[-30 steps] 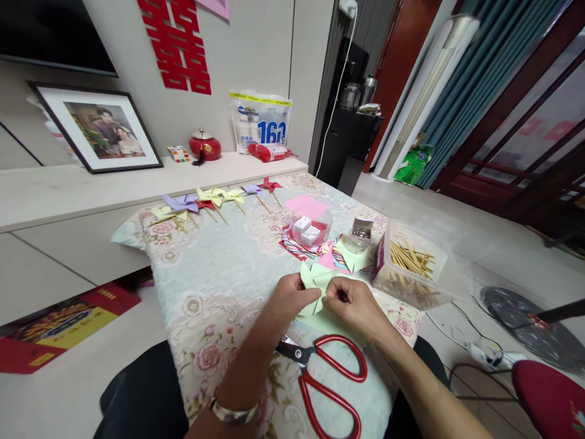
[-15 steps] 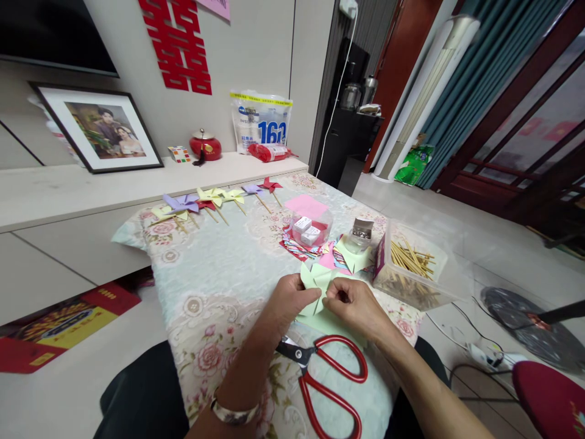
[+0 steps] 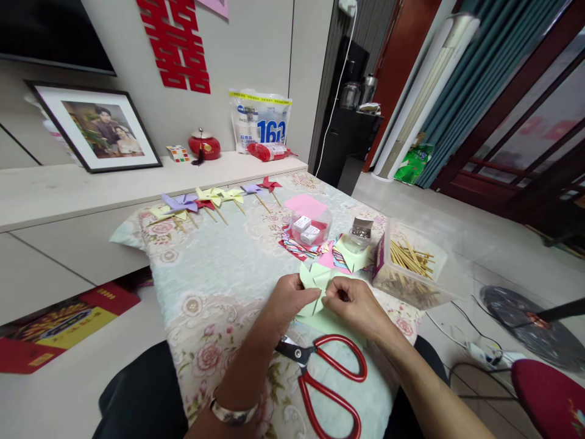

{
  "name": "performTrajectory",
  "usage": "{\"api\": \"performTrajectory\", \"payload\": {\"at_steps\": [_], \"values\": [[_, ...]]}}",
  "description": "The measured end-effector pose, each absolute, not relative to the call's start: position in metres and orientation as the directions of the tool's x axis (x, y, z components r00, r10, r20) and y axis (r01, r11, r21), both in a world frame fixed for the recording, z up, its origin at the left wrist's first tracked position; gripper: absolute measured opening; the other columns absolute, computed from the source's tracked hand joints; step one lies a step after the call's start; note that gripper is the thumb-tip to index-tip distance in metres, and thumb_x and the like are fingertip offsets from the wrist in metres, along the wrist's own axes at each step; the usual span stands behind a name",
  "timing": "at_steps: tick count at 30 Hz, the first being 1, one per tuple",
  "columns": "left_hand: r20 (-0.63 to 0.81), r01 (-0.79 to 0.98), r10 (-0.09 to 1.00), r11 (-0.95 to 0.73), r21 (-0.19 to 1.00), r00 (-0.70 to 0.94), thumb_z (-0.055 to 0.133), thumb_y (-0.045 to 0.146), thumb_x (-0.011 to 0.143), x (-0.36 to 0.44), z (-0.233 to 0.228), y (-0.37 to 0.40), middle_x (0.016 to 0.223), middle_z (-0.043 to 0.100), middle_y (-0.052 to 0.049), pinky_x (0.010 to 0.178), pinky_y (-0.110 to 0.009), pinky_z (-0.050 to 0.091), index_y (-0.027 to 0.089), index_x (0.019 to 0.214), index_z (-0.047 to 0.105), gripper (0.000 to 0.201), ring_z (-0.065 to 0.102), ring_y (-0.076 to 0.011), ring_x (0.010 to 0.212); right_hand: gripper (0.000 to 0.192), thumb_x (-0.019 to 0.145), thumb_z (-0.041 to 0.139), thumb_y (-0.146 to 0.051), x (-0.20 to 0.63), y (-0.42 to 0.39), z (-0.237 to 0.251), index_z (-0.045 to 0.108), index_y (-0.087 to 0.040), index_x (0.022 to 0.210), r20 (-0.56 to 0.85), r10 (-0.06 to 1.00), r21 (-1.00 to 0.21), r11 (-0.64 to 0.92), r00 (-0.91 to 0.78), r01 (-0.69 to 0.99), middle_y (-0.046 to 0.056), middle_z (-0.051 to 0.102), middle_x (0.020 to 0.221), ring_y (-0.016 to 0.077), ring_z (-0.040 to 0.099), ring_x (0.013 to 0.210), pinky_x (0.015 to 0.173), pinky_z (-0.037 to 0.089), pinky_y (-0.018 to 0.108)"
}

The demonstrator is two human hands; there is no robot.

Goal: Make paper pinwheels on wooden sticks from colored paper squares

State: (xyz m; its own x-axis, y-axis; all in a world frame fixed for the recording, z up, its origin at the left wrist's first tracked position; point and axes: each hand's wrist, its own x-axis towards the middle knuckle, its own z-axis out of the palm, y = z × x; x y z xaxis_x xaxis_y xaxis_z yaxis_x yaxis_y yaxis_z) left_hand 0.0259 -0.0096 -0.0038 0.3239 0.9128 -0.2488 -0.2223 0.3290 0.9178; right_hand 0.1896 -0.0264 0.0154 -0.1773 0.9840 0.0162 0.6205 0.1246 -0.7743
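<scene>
A pale green paper pinwheel (image 3: 315, 280), its blades folded toward the middle, is held between my two hands above the table. My left hand (image 3: 290, 303) grips its left side, thumb lying across the front. At its right side, the thumb and forefinger of my right hand (image 3: 354, 303) are pinched together at the paper; anything small between those fingertips is hidden. Under my hands lies another light green sheet (image 3: 326, 323). Close to my wrists, red-handled scissors (image 3: 315, 356) rest on the cloth, their blades partly covered by my left forearm.
Finished pinwheels on sticks (image 3: 210, 196) lie along the table's far edge. A clear tub with small white boxes (image 3: 307, 230) stands on patterned paper. Right of it are a small container of metal pins (image 3: 361, 231) and a plastic bin of wooden sticks (image 3: 409, 262).
Hardly anything differs: both hands keep nearly the same hold on the green pinwheel. The whole view has shifted very slightly.
</scene>
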Motion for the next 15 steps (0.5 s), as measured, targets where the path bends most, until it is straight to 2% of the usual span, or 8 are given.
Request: {"api": "performTrajectory", "payload": {"at_steps": [10, 15], "values": [[-0.256, -0.237, 0.907, 0.344, 0.909, 0.335, 0.075, 0.024, 0.057, 0.0244, 0.0009, -0.0108, 0.073, 0.071, -0.005, 0.060, -0.027, 0.044, 0.010, 0.085, 0.074, 0.031, 0.060, -0.0177, 0.065, 0.012, 0.071, 0.055, -0.019, 0.1905, -0.0244, 0.0144, 0.053, -0.020, 0.059, 0.023, 0.983, -0.751, 0.136, -0.180, 0.646, -0.002, 0.054, 0.059, 0.0127, 0.048, 0.057, 0.052, 0.032, 0.022], [-0.251, -0.196, 0.910, 0.326, 0.925, 0.329, 0.073, 0.024, 0.059, 0.0248, -0.0028, -0.0103, 0.071, 0.069, -0.003, 0.058, -0.026, 0.043, 0.009, 0.084, 0.073, 0.030, 0.058, -0.0159, 0.061, 0.011, 0.070, 0.054, -0.018, 0.1888, -0.0256, 0.0145, 0.053, -0.020, 0.059, 0.032, 0.984, -0.732, 0.142, -0.174, 0.666, -0.002, 0.055, 0.058, 0.0126, 0.048, 0.056, 0.052, 0.031, 0.022]]}}
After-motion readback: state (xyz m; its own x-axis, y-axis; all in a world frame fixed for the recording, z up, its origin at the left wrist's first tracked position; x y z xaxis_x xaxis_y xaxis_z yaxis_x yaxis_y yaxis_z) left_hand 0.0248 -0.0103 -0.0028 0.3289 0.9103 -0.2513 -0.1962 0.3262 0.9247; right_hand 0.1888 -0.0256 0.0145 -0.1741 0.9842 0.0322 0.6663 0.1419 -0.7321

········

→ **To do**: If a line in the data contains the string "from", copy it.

→ **Expected output**:
  "description": "The measured end-effector pose, each absolute, not relative to the call's start: position in metres and orientation as the directions of the tool's x axis (x, y, z components r00, r10, r20) and y axis (r01, r11, r21), both in a world frame fixed for the recording, z up, its origin at the left wrist's first tracked position; gripper: absolute measured opening; the other columns absolute, computed from the source's tracked hand joints; step one lies a step after the call's start; note that gripper is the thumb-tip to index-tip distance in metres, and thumb_x and the like are fingertip offsets from the wrist in metres, along the wrist's own axes at each step; the usual span stands behind a name",
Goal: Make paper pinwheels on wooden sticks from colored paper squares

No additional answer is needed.